Early life and education 
The son of Alexander and Sylviane Heath, Allister Heath was born in Mulhouse in Alsace, France, to a part-British family. Heath was initially educated at the College Émile Zola, Kingersheim, followed by the Lycée Lambert, in Mulhouse. He lived there until the age of 17, when he moved to England to study economics at the London School of Economics (1995–1998), followed by a post-graduate MPhil in the subject at Hertford College, Oxford.

Career 
From 2000 to 2002, Heath was editor of the European Journal and head of research at the European Foundation. Since then, he has mostly worked in journalism. In 2006, he became an associate editor at The Spectator, continuing in this role until 2008. He was a contributing editor at the magazine from 2008 to 2011.

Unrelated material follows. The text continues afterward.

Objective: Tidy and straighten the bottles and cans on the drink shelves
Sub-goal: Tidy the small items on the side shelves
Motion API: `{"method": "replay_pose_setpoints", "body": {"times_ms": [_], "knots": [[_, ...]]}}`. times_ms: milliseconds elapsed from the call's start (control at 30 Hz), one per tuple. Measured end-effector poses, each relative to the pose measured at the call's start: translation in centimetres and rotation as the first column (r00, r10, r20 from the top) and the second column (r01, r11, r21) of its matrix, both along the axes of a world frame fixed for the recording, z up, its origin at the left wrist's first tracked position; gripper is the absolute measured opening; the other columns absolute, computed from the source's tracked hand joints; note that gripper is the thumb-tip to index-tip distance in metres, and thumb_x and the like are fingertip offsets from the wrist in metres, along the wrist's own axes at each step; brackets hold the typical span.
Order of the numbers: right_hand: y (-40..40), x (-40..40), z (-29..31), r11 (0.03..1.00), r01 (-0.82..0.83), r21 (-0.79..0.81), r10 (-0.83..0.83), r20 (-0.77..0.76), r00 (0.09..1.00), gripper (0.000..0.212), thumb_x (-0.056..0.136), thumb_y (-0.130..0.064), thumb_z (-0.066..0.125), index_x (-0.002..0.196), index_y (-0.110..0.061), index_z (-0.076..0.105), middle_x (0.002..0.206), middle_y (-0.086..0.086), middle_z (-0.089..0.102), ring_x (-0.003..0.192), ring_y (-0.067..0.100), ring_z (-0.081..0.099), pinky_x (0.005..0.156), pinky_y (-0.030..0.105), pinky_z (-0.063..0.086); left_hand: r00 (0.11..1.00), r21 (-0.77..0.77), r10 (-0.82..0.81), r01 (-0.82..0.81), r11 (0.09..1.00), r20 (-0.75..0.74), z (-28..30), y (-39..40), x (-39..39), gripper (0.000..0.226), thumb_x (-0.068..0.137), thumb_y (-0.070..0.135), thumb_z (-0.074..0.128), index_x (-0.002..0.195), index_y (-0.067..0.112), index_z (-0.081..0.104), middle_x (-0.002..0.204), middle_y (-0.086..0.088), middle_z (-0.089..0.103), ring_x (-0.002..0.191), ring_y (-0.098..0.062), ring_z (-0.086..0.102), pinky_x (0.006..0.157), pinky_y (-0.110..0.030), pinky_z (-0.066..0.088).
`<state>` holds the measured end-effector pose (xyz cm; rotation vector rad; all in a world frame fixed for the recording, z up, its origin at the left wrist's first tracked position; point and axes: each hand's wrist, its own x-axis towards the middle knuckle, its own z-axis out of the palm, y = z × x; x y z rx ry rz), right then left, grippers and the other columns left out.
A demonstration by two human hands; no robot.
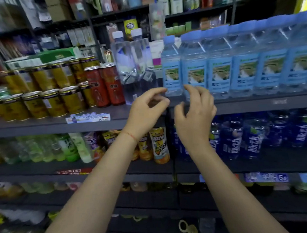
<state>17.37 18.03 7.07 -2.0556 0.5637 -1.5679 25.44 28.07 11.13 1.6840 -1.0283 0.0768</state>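
Facing drink shelves (pixel 41 130), mid-job by the look of it. Blue water bottles (pixel 245 62) standing in a neat row, labels forward; likely done. Gold cans (pixel 53 103) sitting stacked but slightly uneven, red cans (pixel 104 85) leaning a touch; probably needing work. Clear bottles (pixel 132 63) standing between red cans and blue row. Reaching at shelf lip: left hand (pixel 146 107) and right hand (pixel 194 111), fingers loosely curled, holding nothing, hovering just before end bottle (pixel 171 67). Working room tight: bottles touching, small gap beside the end bottle, shelf edge close below.
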Motion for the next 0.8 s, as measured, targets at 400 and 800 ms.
{"method": "replay_pose_setpoints", "body": {"times_ms": [400, 800], "knots": [[40.3, 16.9, -6.9, 0.669, -0.661, 0.338, 0.722, -0.505, 0.473, 0.023, 0.098, -0.022, 0.054, 0.117, -0.021, 0.067, 0.103, -0.007, 0.064, 0.095, 0.011, 0.061, 0.079, 0.03, 0.051, 0.897, 0.388, 0.356, -0.24, 0.89, -0.263, -12.2, 48.4, 12.1, 0.016, 0.098, 0.027, 0.058, 0.095, 0.02, 0.072, 0.092, 0.003, 0.072, 0.085, -0.015, 0.068, 0.075, -0.028, 0.053], [73.7, 36.6, -10.1, 0.393, -0.777, 0.492, 0.889, -0.419, 0.185, 0.021, 0.101, -0.027, 0.051, 0.117, -0.028, 0.065, 0.107, -0.008, 0.066, 0.093, 0.011, 0.062, 0.076, 0.029, 0.051, 0.638, 0.236, 0.676, -0.639, 0.732, -0.369, -14.4, 82.2, 27.3, 0.016, 0.098, 0.016, 0.056, 0.093, 0.014, 0.07, 0.076, 0.004, 0.072, 0.065, -0.017, 0.069, 0.072, -0.038, 0.055]]}}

Heath undertook a number of roles at The Business, a London-based magazine. In 2002, he was its economics correspondent, then from 2002 to 2005 was economics editor and leader writer, rising to the roles of deputy editor (2005–06) and editor (2007–08). The publication closed shortly after his departure in 2008.

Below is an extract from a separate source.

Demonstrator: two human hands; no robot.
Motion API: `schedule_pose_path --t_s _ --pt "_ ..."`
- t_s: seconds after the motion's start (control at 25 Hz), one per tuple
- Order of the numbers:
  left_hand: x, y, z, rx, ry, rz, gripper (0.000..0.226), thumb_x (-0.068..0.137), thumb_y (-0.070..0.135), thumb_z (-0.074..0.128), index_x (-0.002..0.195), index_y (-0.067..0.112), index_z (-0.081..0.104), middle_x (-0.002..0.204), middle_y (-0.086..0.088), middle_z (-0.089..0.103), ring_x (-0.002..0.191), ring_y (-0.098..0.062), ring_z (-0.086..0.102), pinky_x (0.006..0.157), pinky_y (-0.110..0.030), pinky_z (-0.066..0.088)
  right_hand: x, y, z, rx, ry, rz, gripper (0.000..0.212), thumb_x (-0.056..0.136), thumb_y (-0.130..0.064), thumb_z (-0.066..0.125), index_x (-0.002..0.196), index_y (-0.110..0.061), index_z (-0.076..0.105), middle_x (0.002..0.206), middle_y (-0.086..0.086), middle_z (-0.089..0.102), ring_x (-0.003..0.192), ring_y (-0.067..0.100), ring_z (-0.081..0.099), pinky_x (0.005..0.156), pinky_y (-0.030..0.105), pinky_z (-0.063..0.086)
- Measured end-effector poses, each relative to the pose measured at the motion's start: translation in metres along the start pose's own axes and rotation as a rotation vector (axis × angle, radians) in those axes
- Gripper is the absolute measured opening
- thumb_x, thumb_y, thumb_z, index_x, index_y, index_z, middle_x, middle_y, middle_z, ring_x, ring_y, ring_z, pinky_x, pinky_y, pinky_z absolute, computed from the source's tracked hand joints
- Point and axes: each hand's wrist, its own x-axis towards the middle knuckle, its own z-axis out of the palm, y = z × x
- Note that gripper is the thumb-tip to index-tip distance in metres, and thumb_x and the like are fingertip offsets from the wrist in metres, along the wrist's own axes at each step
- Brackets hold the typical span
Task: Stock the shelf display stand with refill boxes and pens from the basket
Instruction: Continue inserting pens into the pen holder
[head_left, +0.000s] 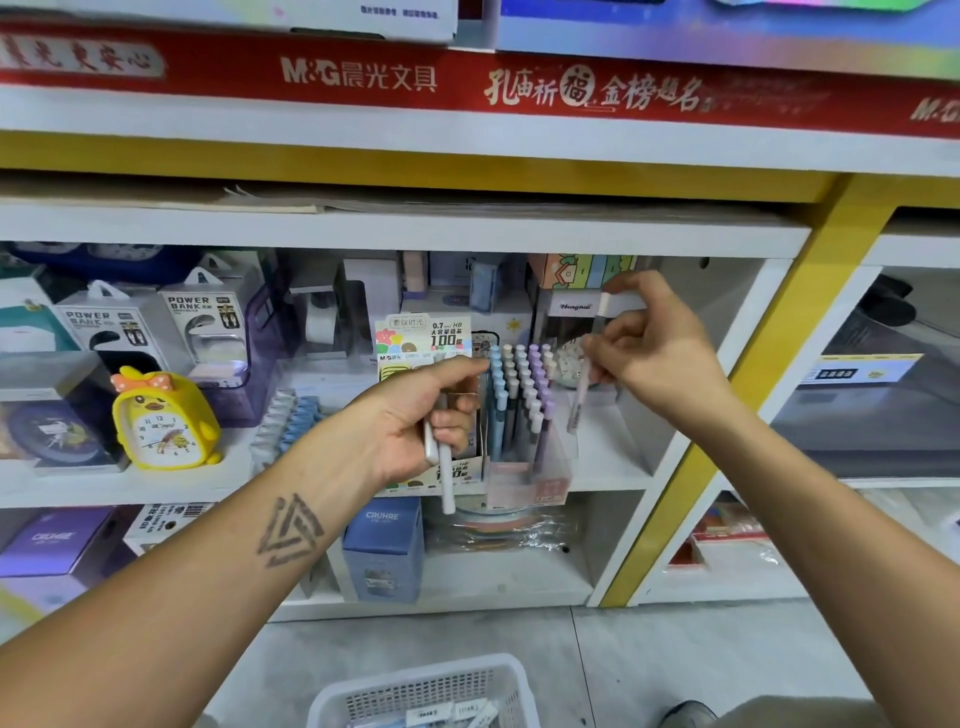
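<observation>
The display stand (524, 467) is a clear tiered holder on the middle shelf, filled with rows of blue, white and purple capped pens (519, 379). Its printed card (423, 338) rises behind on the left. My left hand (421, 421) is in front of the stand's left side, closed around two pale pens (445, 478) that point down. My right hand (649, 348) is just right of the stand, pinching one pale pink pen (577, 400) upright beside the purple row. The white mesh basket (337, 701) sits on the floor below, with small refill boxes (462, 713) inside.
A yellow duck alarm clock (166, 426) and power bank boxes (208, 322) stand left of the stand. Blue and purple CRUHRE boxes (382, 545) fill the lower shelf. A yellow shelf post (727, 405) slants on the right. Grey floor lies around the basket.
</observation>
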Motion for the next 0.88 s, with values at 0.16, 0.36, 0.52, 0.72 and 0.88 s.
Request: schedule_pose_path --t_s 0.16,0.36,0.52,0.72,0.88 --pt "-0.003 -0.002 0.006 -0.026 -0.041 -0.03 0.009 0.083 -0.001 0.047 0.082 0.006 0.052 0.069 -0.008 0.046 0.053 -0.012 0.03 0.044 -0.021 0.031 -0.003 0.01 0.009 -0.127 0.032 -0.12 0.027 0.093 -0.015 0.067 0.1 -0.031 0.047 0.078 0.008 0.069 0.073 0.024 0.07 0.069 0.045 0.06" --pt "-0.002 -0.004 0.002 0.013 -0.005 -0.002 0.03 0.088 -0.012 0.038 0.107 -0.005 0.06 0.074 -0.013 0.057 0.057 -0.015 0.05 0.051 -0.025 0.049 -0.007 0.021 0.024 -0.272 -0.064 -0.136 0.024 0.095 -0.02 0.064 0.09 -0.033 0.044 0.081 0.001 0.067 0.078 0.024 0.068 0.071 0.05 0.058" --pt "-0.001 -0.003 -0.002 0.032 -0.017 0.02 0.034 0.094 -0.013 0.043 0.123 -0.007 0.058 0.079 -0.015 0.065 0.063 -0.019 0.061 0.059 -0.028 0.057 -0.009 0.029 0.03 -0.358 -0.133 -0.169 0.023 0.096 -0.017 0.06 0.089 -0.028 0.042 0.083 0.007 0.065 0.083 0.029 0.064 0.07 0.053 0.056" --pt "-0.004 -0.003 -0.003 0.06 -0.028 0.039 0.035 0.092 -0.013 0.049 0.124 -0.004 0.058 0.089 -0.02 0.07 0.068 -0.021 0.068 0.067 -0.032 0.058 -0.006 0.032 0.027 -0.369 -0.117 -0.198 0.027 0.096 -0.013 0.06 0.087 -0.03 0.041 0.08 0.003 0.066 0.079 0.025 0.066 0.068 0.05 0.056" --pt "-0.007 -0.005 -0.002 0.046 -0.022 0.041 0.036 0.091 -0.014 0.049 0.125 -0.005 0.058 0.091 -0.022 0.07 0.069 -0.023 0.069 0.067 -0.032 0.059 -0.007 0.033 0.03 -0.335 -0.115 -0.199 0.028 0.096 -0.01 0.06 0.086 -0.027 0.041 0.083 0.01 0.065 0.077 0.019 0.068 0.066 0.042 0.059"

Heath was editor of City A.M., a business newspaper, from 2008 to 2014. Since 2012, he has worked for The Daily Telegraph, initially as a columnist. From 2014 to 2017, he was deputy director for content and the paper's deputy editor. He became editor of The Sunday Telegraph in April 2017, replacing Ian MacGregor.

Heath has also been Wincott Visiting Professor of Business Journalism at the University of Buckingham (2005–2007). He was chairman of the 2020 Tax Commission from 2011 to 2012, authoring The Single Income Tax: Final Report of the 2020 Tax Commission for it in 2012.

His first book, A Flat Tax: Towards a British Model (co-written with D. B. Smith), was published in 2006. The same year, his book At a Price: the true cost of public spending, was also published.

In July 2016, Heath spoke at the 60th Anniversary Gala of the Institute of Economic Affairs. In October 2017, the commentator Iain Dale put him at Number 87 on his list of 'The Top 100 Most Influential People on the Right'. In June 2018, Heath said that "Cultural Marxism is running rampant."

Positions 
In 2014, Heath advised that it was time to reject crony capitalism and embrace the real thing. 

In October 2019, he backed the Brexit Withdrawal Agreement negotiated by Boris Johnson, arguing "it is as good as it gets" and urging MPs to approve it. In December 2020, he said he believed Brexit was a "positive shock for Britain" and the time the country had spent in the EU was "a calamity for Britain".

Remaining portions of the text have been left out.